*Exercise data*

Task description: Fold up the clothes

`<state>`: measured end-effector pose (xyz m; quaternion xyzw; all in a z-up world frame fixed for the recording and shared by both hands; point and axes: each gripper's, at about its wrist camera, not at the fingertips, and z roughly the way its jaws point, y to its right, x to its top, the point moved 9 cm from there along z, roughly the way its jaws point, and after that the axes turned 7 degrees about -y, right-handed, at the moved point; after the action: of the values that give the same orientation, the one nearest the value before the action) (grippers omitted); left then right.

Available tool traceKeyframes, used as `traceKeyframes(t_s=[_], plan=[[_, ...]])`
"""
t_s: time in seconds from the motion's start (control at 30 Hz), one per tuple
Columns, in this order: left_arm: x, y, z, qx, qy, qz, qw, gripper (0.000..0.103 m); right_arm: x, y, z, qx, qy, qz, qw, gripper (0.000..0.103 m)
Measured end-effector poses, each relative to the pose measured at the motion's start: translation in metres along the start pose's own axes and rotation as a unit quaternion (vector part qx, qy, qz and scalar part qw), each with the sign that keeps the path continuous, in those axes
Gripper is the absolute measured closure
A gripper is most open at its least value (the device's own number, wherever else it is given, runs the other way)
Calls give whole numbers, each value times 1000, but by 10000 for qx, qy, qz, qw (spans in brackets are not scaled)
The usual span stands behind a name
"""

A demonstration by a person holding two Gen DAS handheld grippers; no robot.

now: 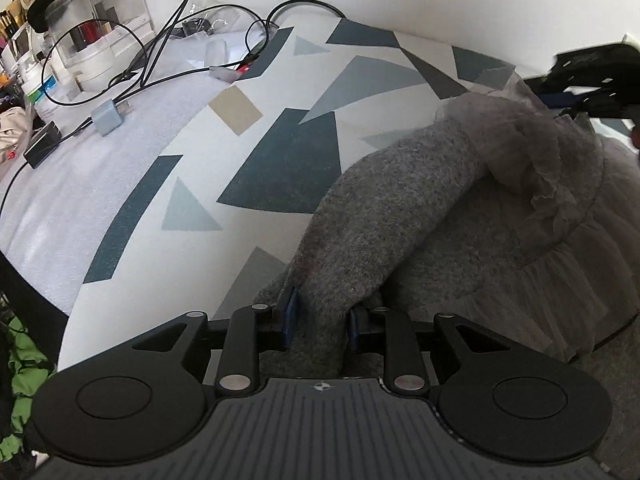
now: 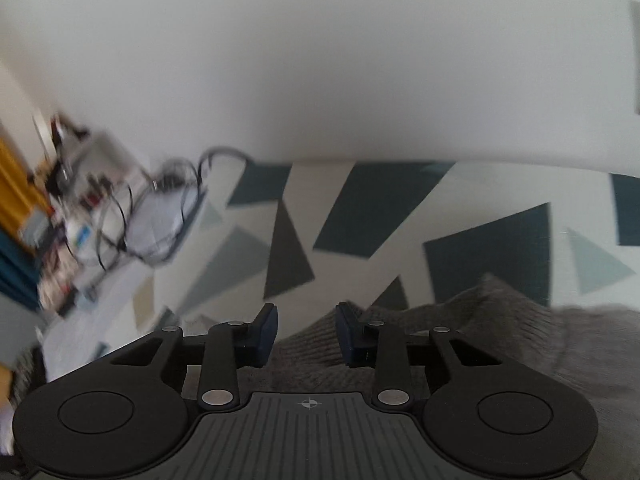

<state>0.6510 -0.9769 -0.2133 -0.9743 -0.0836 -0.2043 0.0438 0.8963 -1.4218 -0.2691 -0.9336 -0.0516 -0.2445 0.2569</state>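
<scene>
A grey knit garment (image 1: pixel 400 208) with a sheer frilled trim (image 1: pixel 552 168) lies on a cloth patterned with blue and grey shapes (image 1: pixel 280 160). My left gripper (image 1: pixel 320 316) is shut on a knit sleeve, which runs up from between its blue pads. In the left wrist view my right gripper (image 1: pixel 592 76) is a blurred dark shape past the garment's far edge. In the right wrist view my right gripper (image 2: pixel 306 320) stands open just over the knit garment (image 2: pixel 460 320). Its pads press on nothing, and ribbed fabric lies below and beside the right fingertip (image 2: pixel 346 328).
Black cables (image 1: pixel 152 60), a pale blue charger block (image 1: pixel 108 118) and clear cosmetics organisers (image 1: pixel 92 32) crowd the far left on a white mat. A white wall (image 2: pixel 320 80) rises behind the table. Green fabric (image 1: pixel 24 364) shows beyond the table's near left edge.
</scene>
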Motion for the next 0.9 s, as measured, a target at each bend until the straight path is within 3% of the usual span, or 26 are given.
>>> traceKeyframes(t_s=[0.17, 0.3, 0.33, 0.47, 0.63, 0.73, 0.8, 0.83, 0.9], plan=[[-2, 1, 1, -57, 125, 209, 9997, 78, -5, 8, 15, -358, -134, 79, 9992, 54], [-2, 1, 1, -142, 126, 341, 9992, 78, -4, 7, 19, -126, -199, 165, 9996, 63], [-1, 0, 1, -173, 116, 359, 9991, 78, -2, 5, 19, -14, -187, 237, 9995, 72], [2, -2, 3, -279, 81, 422, 9987, 78, 11, 3, 12, 429, -23, 673, 9968, 73], [5, -3, 8, -315, 50, 554, 9980, 72, 15, 14, 22, 371, -318, 912, 9946, 72], [6, -4, 12, -348, 10, 564, 9978, 56, 11, 17, 39, 334, -627, 1050, 9919, 70], [8, -7, 18, -246, -44, 583, 9980, 33, 11, 19, 42, 360, -624, 1140, 9909, 72], [9, -9, 21, -195, -71, 592, 9980, 29, 11, 20, 43, 405, -611, 1200, 9901, 73], [13, -14, 26, -305, -80, 492, 9983, 31, 12, 19, 43, 448, -593, 1252, 9893, 86]])
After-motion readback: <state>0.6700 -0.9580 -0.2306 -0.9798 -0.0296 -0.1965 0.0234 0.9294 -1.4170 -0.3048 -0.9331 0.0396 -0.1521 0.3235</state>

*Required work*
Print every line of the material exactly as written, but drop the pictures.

*Problem solution*
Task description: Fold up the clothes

`<state>`: measured end-effector pose (xyz m; quaternion xyzw; all in a z-up world frame fixed for the recording and shared by both hands; point and axes: each gripper's, at about its wrist camera, not at the fingertips, and z roughly the way its jaws point, y to its right, x to its top, the point moved 9 cm from there along z, roughly the way its jaws point, and after that the axes turned 7 degrees about -y, right-handed, at the moved point; after the action: of the values that give the same orientation, the one nearest the value before the action) (grippers omitted); left then right.

Available tool traceKeyframes, used as `traceKeyframes(t_s=[_], plan=[[_, ...]])`
"""
t_s: time in seconds from the motion's start (control at 30 Hz), one per tuple
Columns, in this order: left_arm: x, y, z, qx, qy, qz, qw, gripper (0.000..0.103 m); right_arm: x, y, z, qx, qy, qz, qw, gripper (0.000..0.103 m)
Measured end-effector poses, each relative to the pose measured at the motion's start: translation in metres along the start pose's own axes and rotation as a unit quaternion (vector part qx, qy, qz and scalar part qw), each with the sign that keeps the path continuous, in those axes
Gripper is the absolute measured closure
A gripper is most open at its least value (the device's own number, wherever else it is given, runs the other way)
Calls give whole numbers, each value times 1000, but by 10000 for qx, qy, qz, qw (spans in brackets are not scaled)
The usual span stands behind a name
"""

A demonstration by a person holding two Gen DAS handheld grippers; no robot.

now: 
now: 

<state>0.6510 -0.9769 -0.2133 -0.9743 -0.0836 -0.2043 0.0438 0.8963 -1.4218 -0.2691 -0.9336 -0.0516 -0.2445 0.2569</state>
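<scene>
A grey knit garment (image 1: pixel 400 208) with a sheer frilled trim (image 1: pixel 552 168) lies on a cloth patterned with blue and grey shapes (image 1: pixel 280 160). My left gripper (image 1: pixel 320 316) is shut on a knit sleeve, which runs up from between its blue pads. In the left wrist view my right gripper (image 1: pixel 592 76) is a blurred dark shape past the garment's far edge. In the right wrist view my right gripper (image 2: pixel 306 320) stands open just over the knit garment (image 2: pixel 460 320). Its pads press on nothing, and ribbed fabric lies below and beside the right fingertip (image 2: pixel 346 328).
Black cables (image 1: pixel 152 60), a pale blue charger block (image 1: pixel 108 118) and clear cosmetics organisers (image 1: pixel 92 32) crowd the far left on a white mat. A white wall (image 2: pixel 320 80) rises behind the table. Green fabric (image 1: pixel 24 364) shows beyond the table's near left edge.
</scene>
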Motion for the next 0.9 s, as measured, a target at each bend until the straight path is within 3% of the usual span, or 26 are given.
>>> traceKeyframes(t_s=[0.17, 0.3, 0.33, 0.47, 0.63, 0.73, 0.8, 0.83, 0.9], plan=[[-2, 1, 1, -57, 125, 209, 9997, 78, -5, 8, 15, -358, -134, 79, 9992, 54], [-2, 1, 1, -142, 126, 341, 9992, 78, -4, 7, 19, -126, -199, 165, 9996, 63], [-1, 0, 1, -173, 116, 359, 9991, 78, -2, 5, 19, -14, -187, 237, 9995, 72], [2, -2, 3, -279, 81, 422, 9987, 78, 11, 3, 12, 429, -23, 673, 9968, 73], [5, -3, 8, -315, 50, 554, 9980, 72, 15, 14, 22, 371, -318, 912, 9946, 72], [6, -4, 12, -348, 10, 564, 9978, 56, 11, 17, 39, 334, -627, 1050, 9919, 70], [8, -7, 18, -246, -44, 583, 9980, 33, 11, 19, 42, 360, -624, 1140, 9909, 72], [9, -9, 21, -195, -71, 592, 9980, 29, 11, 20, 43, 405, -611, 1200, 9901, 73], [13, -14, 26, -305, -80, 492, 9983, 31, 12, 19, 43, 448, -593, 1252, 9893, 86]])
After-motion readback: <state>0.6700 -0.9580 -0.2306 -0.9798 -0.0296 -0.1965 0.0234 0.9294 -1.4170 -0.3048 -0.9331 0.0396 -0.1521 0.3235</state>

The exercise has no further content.